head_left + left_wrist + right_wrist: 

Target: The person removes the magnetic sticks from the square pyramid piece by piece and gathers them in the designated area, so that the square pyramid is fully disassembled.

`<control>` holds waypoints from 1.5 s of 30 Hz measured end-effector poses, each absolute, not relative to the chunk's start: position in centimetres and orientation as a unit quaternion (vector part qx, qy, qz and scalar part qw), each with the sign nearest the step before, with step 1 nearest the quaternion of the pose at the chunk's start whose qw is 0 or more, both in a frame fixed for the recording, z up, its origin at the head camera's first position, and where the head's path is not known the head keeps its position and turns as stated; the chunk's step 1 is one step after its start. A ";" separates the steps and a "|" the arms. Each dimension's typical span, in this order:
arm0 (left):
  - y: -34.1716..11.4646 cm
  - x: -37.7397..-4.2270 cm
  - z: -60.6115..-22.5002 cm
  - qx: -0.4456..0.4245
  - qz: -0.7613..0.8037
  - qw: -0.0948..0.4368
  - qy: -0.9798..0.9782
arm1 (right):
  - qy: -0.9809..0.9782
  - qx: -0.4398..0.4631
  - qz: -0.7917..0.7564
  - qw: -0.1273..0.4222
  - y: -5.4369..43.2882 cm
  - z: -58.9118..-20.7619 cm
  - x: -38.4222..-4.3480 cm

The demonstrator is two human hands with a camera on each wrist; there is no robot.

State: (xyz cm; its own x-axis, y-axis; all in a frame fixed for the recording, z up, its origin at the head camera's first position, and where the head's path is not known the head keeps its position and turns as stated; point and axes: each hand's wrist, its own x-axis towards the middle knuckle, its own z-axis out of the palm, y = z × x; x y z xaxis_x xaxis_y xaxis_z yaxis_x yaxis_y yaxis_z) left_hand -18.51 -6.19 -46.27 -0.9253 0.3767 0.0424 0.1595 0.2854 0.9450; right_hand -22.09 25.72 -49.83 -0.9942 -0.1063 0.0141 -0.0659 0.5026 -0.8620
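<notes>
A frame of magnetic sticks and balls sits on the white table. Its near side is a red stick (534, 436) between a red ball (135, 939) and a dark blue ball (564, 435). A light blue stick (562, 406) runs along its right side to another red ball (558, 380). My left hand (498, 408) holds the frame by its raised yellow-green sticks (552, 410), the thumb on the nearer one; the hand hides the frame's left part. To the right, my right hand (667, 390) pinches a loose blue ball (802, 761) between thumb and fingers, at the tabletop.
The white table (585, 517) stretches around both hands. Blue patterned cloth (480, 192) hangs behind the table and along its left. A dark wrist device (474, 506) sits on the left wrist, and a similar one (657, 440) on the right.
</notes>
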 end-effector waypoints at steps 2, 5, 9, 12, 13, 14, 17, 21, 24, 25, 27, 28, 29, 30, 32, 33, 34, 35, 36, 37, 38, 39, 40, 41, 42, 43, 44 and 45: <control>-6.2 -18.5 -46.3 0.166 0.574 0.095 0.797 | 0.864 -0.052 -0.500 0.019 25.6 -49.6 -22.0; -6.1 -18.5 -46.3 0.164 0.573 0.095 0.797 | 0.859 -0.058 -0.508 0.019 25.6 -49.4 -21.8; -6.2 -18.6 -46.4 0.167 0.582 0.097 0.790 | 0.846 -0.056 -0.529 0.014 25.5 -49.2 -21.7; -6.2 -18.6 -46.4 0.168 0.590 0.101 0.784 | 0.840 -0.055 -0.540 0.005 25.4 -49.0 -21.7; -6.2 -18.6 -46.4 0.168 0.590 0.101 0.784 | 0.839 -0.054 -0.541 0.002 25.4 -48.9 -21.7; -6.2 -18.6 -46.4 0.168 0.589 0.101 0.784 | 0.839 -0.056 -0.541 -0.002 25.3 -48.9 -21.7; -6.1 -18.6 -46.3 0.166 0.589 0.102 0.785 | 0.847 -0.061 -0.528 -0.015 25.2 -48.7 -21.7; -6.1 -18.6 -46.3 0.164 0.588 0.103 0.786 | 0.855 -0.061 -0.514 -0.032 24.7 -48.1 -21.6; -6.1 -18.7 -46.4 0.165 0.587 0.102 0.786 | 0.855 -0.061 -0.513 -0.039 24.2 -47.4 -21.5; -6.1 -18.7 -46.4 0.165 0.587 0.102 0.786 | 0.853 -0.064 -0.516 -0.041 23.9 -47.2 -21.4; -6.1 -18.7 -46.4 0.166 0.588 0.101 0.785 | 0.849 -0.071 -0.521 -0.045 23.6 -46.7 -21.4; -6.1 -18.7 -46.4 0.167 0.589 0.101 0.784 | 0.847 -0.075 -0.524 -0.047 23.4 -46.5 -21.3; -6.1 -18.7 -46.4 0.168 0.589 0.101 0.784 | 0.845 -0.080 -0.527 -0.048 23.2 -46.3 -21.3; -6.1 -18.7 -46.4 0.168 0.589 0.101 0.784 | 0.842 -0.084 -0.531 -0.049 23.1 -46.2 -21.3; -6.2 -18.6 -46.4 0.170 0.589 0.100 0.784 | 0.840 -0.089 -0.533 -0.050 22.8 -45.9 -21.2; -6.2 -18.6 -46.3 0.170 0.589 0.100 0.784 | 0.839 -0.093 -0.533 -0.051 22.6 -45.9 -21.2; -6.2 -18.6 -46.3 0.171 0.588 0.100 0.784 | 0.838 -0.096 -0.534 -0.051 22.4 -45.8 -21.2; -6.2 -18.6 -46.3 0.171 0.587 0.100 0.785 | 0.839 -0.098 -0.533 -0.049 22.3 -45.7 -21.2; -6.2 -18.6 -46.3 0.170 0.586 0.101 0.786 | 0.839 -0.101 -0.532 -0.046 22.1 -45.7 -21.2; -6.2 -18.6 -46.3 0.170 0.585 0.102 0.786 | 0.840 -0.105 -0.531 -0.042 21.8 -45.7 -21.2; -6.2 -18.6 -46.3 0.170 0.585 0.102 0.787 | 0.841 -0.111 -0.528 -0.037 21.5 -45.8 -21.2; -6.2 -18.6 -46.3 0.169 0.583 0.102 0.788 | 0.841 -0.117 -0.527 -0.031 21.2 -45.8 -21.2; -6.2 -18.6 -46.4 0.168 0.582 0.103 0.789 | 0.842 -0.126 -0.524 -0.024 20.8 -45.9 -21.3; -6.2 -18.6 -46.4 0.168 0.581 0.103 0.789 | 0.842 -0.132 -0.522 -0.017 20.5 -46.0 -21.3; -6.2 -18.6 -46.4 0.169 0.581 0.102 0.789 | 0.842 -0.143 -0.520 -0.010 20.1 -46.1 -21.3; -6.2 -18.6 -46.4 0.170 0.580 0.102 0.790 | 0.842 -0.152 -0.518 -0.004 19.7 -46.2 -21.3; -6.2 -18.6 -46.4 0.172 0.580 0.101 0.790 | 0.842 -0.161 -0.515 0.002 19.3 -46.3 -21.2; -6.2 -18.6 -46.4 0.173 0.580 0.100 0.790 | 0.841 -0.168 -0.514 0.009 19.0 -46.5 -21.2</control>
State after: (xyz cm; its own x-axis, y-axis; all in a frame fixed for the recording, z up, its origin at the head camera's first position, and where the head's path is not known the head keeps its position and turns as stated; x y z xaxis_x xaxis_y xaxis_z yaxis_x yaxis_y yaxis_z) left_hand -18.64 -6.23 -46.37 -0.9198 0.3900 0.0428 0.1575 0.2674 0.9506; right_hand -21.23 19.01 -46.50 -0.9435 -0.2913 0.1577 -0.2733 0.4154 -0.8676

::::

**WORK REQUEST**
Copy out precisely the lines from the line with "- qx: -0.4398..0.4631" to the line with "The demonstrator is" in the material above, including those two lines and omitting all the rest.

**OUTPUT OF THE TASK**
  - qx: -0.4398..0.4631
  - qz: -0.7917..0.7564
  - qw: -0.1273..0.4222
  - y: -5.4369..43.2882 cm
  - z: -58.9118..-20.7619 cm
  - x: -38.4222..-4.3480 cm

The demonstrator is two human hands with a camera on each wrist; there is no robot.

The output given is complete.